Ketegangan telah memanas di dekat Al-Aqsa selama beberapa tahun terakhir dan pada 2015, bentrokan terjadi ketika ratusan orang Yahudi mencoba memasuki kompleks masjid untuk memperingati hari raya Yahudi. Setahun kemudian, protes juga meletus setelah kelompok pemukim Yahudi mengunjungi kompleks tersebut selama 10 hari terakhir bulan suci Ramadhan yang bertentangan dengan tradisi.

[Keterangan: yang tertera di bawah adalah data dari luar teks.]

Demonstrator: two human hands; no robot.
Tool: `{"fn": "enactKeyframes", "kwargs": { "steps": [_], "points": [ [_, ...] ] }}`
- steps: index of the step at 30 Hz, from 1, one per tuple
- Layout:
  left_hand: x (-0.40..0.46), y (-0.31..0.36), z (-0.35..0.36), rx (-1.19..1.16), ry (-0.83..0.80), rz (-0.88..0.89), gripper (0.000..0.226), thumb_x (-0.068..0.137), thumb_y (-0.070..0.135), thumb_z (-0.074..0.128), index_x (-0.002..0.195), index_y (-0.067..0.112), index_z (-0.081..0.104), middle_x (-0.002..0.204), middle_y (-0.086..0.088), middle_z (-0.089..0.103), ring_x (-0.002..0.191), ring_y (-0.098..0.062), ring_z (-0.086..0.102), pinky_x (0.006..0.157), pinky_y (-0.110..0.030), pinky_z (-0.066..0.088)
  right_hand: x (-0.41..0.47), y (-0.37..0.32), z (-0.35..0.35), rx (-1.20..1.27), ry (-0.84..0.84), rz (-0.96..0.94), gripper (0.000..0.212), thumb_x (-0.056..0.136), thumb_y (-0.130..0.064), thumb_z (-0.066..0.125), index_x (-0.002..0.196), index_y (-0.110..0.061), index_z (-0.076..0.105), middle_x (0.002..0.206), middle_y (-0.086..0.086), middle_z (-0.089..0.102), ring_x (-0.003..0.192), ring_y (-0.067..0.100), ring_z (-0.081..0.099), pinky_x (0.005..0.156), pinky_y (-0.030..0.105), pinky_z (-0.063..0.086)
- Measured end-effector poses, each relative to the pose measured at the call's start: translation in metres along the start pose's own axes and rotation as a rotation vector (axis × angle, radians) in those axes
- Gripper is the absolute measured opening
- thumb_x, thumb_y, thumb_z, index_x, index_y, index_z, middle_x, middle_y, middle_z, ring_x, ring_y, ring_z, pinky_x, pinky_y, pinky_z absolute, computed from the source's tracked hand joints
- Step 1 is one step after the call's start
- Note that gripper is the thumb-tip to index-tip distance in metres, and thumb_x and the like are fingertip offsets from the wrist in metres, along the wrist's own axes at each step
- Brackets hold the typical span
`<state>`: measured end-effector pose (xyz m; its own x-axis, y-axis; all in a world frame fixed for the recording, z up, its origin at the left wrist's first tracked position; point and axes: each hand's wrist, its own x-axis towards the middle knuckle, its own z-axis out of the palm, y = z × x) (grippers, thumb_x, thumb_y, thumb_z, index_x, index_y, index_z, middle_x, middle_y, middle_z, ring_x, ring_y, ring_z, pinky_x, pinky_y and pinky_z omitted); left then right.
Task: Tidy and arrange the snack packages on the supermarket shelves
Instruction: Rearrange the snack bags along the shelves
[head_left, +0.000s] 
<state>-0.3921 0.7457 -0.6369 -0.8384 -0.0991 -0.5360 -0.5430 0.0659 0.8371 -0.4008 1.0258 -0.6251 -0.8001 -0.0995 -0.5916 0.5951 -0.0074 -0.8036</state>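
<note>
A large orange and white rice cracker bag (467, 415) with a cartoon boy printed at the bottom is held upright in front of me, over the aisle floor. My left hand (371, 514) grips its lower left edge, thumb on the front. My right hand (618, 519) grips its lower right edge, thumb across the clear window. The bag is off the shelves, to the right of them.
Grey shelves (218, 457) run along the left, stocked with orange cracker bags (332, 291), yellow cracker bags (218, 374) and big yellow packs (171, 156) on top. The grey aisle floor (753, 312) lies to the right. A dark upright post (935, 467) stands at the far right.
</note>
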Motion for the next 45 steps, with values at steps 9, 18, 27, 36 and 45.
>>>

Sebagian besar bentrokan di kompleks tersebut terjadi sebagai akibat dari pemukim Israel yang memprovokasi tindakan yang mencoba berdoa di dalam kompleks, yang secara langsung melanggar status quo. Selain itu, ketegangan meningkat pada Juli 2017 setelah Israel menutup Kompleks Masjid Al-Aqsa untuk pertama kalinya sejak 1969 , setelah baku tembak mematikan antara tiga warga Arab-Israel dan pasukan Israel yang berakhir dengan kematian dua petugas polisi Israel dan tiga orang Arab warga Israel.
Israel kemudian menutup situs tersebut untuk sholat Jumat dan membukanya kembali pada minggu berikutnya dengan tindakan baru, termasuk detektor logam dan kamera tambahan di pintu masuk kompleks. Tetapi pengunjuk rasa Palestina sholat di luar gerbang dan menolak memasuki kompleks sampai Israel menghapus langkah-langkah baru, yang dipandang sebagai langkah terbaru oleh Israel untuk memaksakan kendali dan menghakimi kota itu.
Baru-baru ini lebih dari 100 orang Palestina terluka setelah kekerasan meletus di luar salah satu pintu masuk ke Kota Tua yang bertembok. Bulan Sabit Merah Palestina mengatakan telah merawat sedikitnya 105 orang, dengan sekitar 20 dari mereka dirawat di rumah sakit.
Kantor presiden Palestina mengutuk "peningkatan hasutan oleh kelompok pemukim Israel sayap kanan ekstrim" dan mendesak "komunitas internasional untuk melindungi rakyat Palestina dari serangan pemukim yang sedang berlangsung."
"Yerusalem Timur adalah ibu kota abadi Palestina dan merupakan garis merah," kata presiden dalam pernyataan pers.
Hamas, yang memerintah Gaza, juga mengutuk kekerasan tersebut, menyebutnya sebagai plot Israel melawan Masjid Al-Aqsa - salah satu situs paling dihormati Islam. Dalam sebuah pernyataan dalam bahasa Inggris, Ibrani dan Arab, Kedutaan Besar AS mengatakan sangat prihatin tentang kekerasan tersebut. "Kami berharap semua suara yang bertanggung jawab akan mendorong diakhirinya hasutan, kembali ke ketenangan, dan menghormati keselamatan dan martabat semua orang di Yerusalem," katanya.